Store in the fridge. They should be ready to eat in about three weeks!

If you’d like to preserve them to be shelf stable please see below.

Do you have to can pickled recipes?

Not if you keep them refrigerated! I single jar is typically perfect to pickle and stick right into the fridge for use.

If you want to hot water bath process this recipe, make sure you use a new lid, a hot jar, and process for ten minutes. I have some great canning resources available here if you are new to canning.

What if I have more than one jar’s worth?

Totally up to you! say you have an additional pint of peppers, you simply double the brine recipe. All other instructions are exactly the same.

I would advise if you have more than about three jars worth consider properly hot water bath canning the peppers.
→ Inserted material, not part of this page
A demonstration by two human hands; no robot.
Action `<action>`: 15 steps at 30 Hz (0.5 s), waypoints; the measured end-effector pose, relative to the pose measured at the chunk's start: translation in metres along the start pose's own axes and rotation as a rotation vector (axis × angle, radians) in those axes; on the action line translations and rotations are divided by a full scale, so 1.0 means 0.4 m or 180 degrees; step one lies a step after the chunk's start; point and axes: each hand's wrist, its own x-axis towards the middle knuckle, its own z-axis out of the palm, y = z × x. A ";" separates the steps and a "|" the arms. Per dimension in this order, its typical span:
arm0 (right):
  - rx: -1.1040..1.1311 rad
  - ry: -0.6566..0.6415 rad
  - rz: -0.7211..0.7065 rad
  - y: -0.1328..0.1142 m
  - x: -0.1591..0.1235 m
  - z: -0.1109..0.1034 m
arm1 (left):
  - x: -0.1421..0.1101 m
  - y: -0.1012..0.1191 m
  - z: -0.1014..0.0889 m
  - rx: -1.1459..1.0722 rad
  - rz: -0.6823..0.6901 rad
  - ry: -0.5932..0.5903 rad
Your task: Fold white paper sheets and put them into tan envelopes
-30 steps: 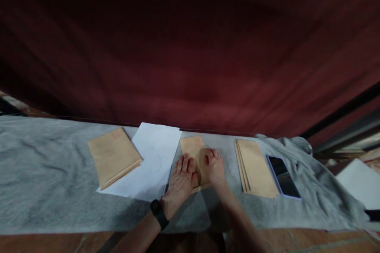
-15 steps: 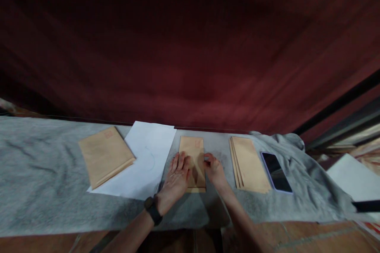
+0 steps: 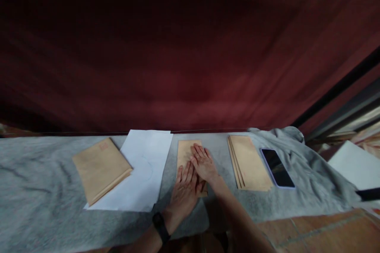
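A narrow brown paper envelope [image 3: 184, 151] lies flat on the grey cloth in front of me, its lower part mostly covered by my hands. My left hand [image 3: 184, 189], with a dark watch [image 3: 160, 227] on the wrist, rests flat on the envelope's lower left, fingers stretched out. On the envelope's right side, my right hand [image 3: 204, 165] lies flat, its fingers pointing up and to the left. The two hands touch or slightly overlap near the middle. Neither one grips anything.
White paper sheets [image 3: 145, 166] lie to the left, partly under a stack of brown envelopes [image 3: 102, 168]. Several more brown envelopes [image 3: 251, 164] sit on the right beside a phone [image 3: 278, 168]. Grey cloth [image 3: 44, 182] covers the surface; a dark red curtain [image 3: 190, 67] hangs behind.
My right hand has moved from the envelope's right edge onto its top and flattened out. My left hand has shifted slightly down and right. The view has tilted a little.
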 end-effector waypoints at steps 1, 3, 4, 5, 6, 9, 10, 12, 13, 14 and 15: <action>-0.0064 0.0011 0.0038 0.005 0.008 0.001 | -0.002 0.000 -0.007 -0.0031 0.0043 -0.0028; -0.0157 0.0075 0.0126 0.014 0.023 0.005 | -0.010 -0.002 -0.019 -0.0072 0.0145 -0.0068; -0.0191 0.0129 0.0174 0.016 0.029 0.008 | -0.015 -0.002 -0.024 -0.0080 0.0182 -0.0087; -0.0225 0.0197 0.0229 0.017 0.034 0.012 | -0.019 -0.003 -0.029 -0.0082 0.0203 -0.0107; -0.0257 0.0271 0.0290 0.017 0.038 0.017 | -0.023 -0.003 -0.032 -0.0080 0.0218 -0.0132; -0.0306 0.0428 0.0402 0.013 0.035 0.032 | -0.031 -0.004 -0.039 -0.0084 0.0221 -0.0199; -0.0304 0.0442 0.0400 0.012 0.031 0.036 | -0.033 -0.004 -0.040 -0.0094 0.0212 -0.0200; -0.0296 0.0430 0.0344 0.011 0.016 0.039 | -0.036 -0.008 -0.040 -0.0118 0.0174 -0.0172; -0.0304 0.0413 0.0303 0.010 0.007 0.038 | -0.038 -0.011 -0.039 -0.0131 0.0149 -0.0153; -0.0320 0.0394 0.0265 0.010 -0.003 0.037 | -0.040 -0.014 -0.037 -0.0142 0.0123 -0.0135; -0.0340 0.0373 0.0232 0.010 -0.013 0.035 | -0.042 -0.018 -0.036 -0.0154 0.0101 -0.0122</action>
Unless you eat a lot of pickled hot peppers you’ll want to save some of your fridge space for other things.

pickled hot pepper recipe rough and tumble farmhouse

Can I use other hot peppers in this recipe?
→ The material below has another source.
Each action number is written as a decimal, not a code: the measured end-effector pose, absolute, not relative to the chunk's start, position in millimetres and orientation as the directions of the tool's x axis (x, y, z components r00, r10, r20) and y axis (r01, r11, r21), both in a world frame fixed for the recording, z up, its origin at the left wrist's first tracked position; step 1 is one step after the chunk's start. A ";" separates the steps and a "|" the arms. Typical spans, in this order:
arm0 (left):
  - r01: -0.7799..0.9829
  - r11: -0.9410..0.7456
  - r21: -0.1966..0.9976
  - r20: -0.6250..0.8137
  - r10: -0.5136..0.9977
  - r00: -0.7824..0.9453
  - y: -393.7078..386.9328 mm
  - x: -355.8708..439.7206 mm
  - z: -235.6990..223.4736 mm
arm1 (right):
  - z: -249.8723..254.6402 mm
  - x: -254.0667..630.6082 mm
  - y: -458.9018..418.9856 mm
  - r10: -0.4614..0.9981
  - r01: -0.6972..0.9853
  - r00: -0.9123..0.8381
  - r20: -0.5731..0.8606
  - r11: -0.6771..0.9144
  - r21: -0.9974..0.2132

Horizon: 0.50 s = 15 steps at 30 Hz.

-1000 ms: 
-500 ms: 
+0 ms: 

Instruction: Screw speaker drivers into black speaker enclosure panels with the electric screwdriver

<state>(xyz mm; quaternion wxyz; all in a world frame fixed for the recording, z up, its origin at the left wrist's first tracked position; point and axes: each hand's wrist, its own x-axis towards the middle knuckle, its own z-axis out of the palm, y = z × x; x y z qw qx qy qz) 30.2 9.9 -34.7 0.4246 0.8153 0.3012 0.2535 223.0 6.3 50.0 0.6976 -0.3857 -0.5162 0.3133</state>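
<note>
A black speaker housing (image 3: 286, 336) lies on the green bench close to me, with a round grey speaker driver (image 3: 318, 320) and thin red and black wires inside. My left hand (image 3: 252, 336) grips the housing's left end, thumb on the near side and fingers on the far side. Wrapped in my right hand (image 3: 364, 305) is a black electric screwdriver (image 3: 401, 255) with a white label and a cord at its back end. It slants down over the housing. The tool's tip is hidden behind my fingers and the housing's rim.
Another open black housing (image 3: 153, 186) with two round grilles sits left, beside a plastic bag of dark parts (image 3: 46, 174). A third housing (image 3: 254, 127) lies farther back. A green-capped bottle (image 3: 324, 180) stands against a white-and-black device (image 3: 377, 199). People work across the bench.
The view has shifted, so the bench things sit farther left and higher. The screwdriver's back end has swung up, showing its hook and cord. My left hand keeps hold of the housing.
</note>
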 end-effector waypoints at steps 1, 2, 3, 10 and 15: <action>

Sure! The main thing you can’t fiddle with is the vinegar/water ratios. You can mix it up with banana peppers, serrano peppers, or even toss in some chili peppers if you like. I especially like using peppers that are fully mature mixed in with slightly immature for a beautiful blend of red and green.
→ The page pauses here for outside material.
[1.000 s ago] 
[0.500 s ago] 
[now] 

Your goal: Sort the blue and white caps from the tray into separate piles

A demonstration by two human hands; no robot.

Ways to Eat Pickled Hot Peppers

Really your imagination is the only limitation here. I like hot peppers on sandwiches best myself. Here are some other ideas.

  • Sandwiches
  • Pizza
  • Tacos
  • Eggs
  • Nachos
  • Chili
  • Straight out of the jar

Looking for more food preservation?

I have recipes for sauerkraut, dandelion jelly, and even aronia syrup!

Watch and Learn

I’m a real visual learner so I made a quick and easy YouTube video that takes you through the whole pickling process.

Pin it for Later

one jar pickled jalapeno recipe rough and tumble farmhouse
pickled jalapeno peppers rough and tumble farmhouse

One Jar Pickled Jalapeno Peppers

Equipment

  • Small pot
  • Strainer (if you use garlic)
  • Gloves
  • Knife
  • Cutting Board
  • Pint jar with lid
  • Ladle (optional)

Ingredients
  

  • 1 1/2 Cup Vinegar 5%
  • 1/2 Cup Water
  • 1 Clove Garlic Optional
  • 1 Pound Jalapenos

Instructions
 

  • Begin by gathering all your supplies and ingredients.
  • Wash the peppers thoroughly.
  • Combine 1 1/2 cup vinegar with 1/2 cup of water.
  • Add in one clove of pressed garlic if you like but that’s totally optional.
  • Bring to a boil.
  • Reduce heat so it simmers. Let it simmer for five minutes.
  • While that simmers, cut and seed your peppers. I recommend gloves for this.
  • Trim off the stem end.
  • Slice lengthwise along the pepper and remove the ribs and seeds.
  • Slice the pepper into rings.
  • Add the peppers to a pint mason jar.
  • If you included garlic, use a small strainer placed in the jar (or cheesecloth, or whatever else you can rig up) to strain out the garlic from the brine. Either pour the hot brine over the peppers or ladle it in.
  • Cap the peppers and allow to cool to room temperature.
  • Store in the fridge. They should be ready to eat in about three weeks!
  • If you’d like to preserve them to be shelf stable, follow proper canning procedure and process ten minutes in a hot water bath canner.